Below are some records. Print exactly the lines between the one holding "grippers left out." and the one holding "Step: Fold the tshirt", inclusive, and nothing else.

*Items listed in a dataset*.
◆ ◆ ◆ ◆

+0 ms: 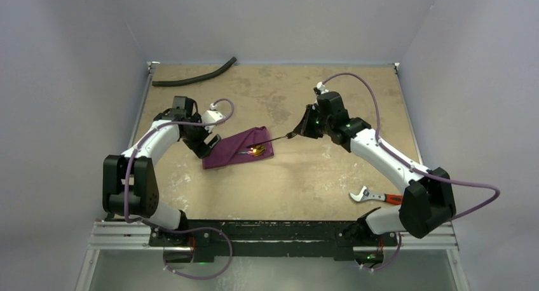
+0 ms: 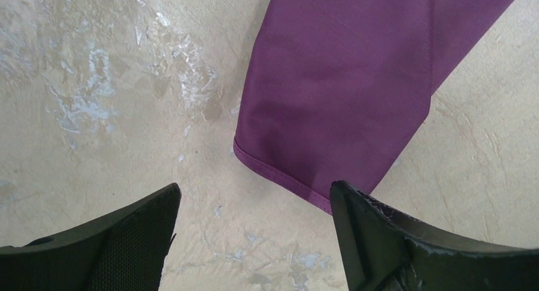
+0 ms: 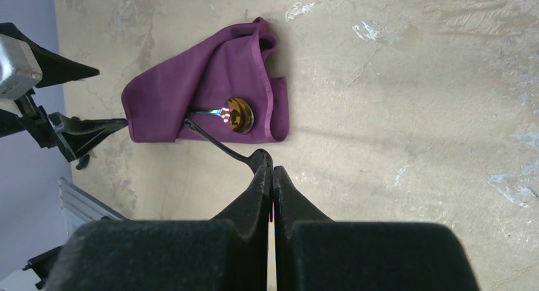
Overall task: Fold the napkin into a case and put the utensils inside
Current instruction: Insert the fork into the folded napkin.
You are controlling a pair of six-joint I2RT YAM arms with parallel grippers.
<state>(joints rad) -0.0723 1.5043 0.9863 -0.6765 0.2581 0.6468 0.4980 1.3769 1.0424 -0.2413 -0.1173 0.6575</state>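
Observation:
The plum-purple napkin (image 1: pixel 232 152) lies folded into a small flat case left of the table's centre; it also shows in the right wrist view (image 3: pixel 210 87) and the left wrist view (image 2: pixel 343 87). The spoon's gold bowl (image 3: pixel 239 115) rests on the case's right end, with its handle running under a fold. My right gripper (image 3: pixel 272 161) is shut on the end of a slim, dark-looking utensil, the fork (image 3: pixel 216 142) as far as I can tell. Its far end reaches into the fold. My left gripper (image 2: pixel 254 188) is open and empty, low at the case's left end.
A long black hose (image 1: pixel 194 78) lies at the table's back left. A red-handled tool with silver jaws (image 1: pixel 375 196) lies by the right arm's base. Walls close in the table on the left, back and right.

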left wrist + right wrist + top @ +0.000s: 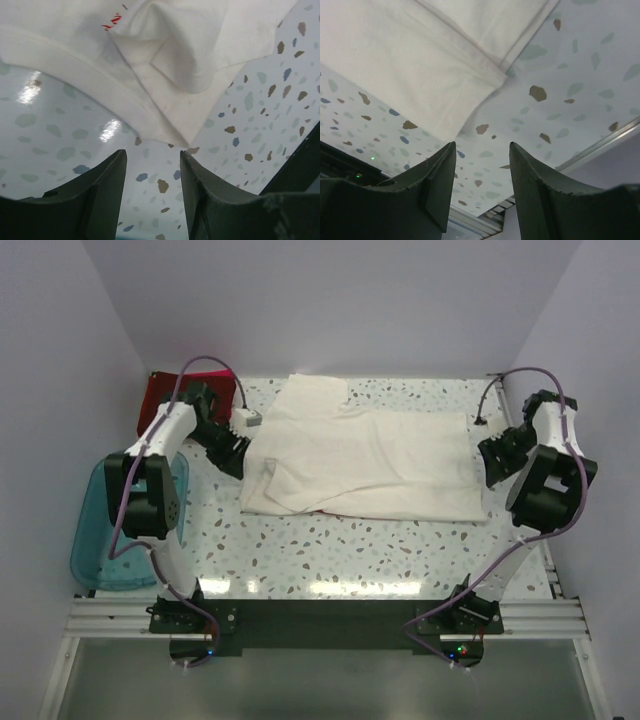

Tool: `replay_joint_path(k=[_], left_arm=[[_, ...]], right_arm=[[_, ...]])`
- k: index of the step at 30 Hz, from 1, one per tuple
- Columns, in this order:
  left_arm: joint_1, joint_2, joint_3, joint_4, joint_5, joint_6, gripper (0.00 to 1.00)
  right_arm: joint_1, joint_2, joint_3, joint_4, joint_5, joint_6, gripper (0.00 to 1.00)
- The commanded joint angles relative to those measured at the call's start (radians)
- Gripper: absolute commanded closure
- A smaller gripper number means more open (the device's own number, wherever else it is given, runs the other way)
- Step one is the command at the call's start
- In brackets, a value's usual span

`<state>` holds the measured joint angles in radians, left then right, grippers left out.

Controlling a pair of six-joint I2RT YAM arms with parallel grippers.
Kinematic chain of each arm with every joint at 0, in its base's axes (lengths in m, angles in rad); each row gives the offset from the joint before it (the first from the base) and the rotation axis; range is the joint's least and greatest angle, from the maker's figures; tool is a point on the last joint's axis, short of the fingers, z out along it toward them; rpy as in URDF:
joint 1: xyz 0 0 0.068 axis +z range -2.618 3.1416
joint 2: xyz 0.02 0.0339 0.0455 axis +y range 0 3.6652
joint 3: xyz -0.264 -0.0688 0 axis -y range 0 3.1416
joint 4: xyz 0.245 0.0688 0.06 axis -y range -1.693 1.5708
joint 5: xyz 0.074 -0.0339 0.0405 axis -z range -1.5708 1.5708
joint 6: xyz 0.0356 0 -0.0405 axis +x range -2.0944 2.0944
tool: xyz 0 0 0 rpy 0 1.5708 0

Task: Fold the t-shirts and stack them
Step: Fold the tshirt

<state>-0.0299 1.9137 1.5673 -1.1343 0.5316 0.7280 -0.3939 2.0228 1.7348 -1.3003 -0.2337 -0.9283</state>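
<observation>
The cream shirt (370,465) lies in the middle of the surface (330,550), partly folded, with one sleeve part reaching to the back. A small piece of red print (112,22) shows at a fold in the left wrist view. A red shirt (165,395) lies in the back left corner, apart from the cream one.

The left gripper (235,455) is low at the left edge of the cream shirt. In its wrist view the gripper (152,160) is released: the two fingers (100,200) stand apart, nothing is between them, and a folded corner of the shirt (150,50) lies just in front of the tips. The left arm (150,470) rises from its base, has its elbow above the teal tub (100,540), then bends down and to the right toward the shirt.

The right gripper (490,455) is at the right edge of the shirt. It is also released (482,150): the fingers (435,190) are apart with only bare surface between them, and the hemmed corner of the shirt (410,60) is just ahead. The right arm (550,480) leans outward, with the elbow high near the right wall and the wrist turned left toward the shirt.
</observation>
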Motion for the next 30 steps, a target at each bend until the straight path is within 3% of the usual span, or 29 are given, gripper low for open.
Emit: replay_joint_path(k=[1, 7, 14, 19, 30], left_arm=[[-0.025, -0.064, -0.105, 0.128, 0.100, -0.171, 0.48], [-0.025, -0.076, -0.184, 0.203, 0.117, -0.286, 0.45], [-0.030, -0.068, -0.222, 0.229, 0.122, -0.302, 0.43], [-0.042, -0.064, -0.234, 0.222, 0.113, -0.292, 0.41], [-0.071, -0.068, -0.293, 0.243, 0.088, -0.286, 0.40]], right_arm=[[-0.029, -0.021, -0.053, -0.110, -0.091, 0.140, 0.50], [-0.062, -0.006, -0.107, -0.048, -0.111, 0.253, 0.47], [-0.076, 0.040, -0.156, 0.006, -0.059, 0.318, 0.46], [-0.077, 0.060, -0.176, 0.039, -0.033, 0.348, 0.38], [-0.079, 0.065, -0.216, 0.019, -0.044, 0.364, 0.57]])
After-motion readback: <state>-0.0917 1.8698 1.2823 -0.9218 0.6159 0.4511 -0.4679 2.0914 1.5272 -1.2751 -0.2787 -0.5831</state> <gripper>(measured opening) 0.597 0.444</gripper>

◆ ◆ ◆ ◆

*OUTPUT FOR THIS TASK*.
`<state>` holds the measured joint angles in radians, left then right, grippers left out.

Controlling a pair of six-joint I2RT YAM arms with parallel grippers.
Kinematic chain of each arm with every joint at 0, in its base's axes (lengths in m, angles in rad); each row gives the offset from the joint before it (the first from the base) and the rotation axis; range is the joint's least and greatest angle, from the maker's figures; tool is a point on the last joint's axis, short of the fingers, z out along it toward them; rpy as in URDF:
joint 1: xyz 0 0 0.068 axis +z range -2.618 3.1416
joint 2: xyz 0.02 0.0339 0.0455 axis +y range 0 3.6652
joint 3: xyz -0.264 -0.0688 0 axis -y range 0 3.1416
joint 4: xyz 0.245 0.0688 0.06 axis -y range -1.693 1.5708
joint 5: xyz 0.074 -0.0339 0.0405 axis -z range -1.5708 1.5708
joint 6: xyz 0.0356 0 -0.0405 axis +x range -2.0944 2.0944
tool: xyz 0 0 0 rpy 0 1.5708 0

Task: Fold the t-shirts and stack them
Step: Fold the tshirt

No additional output is needed.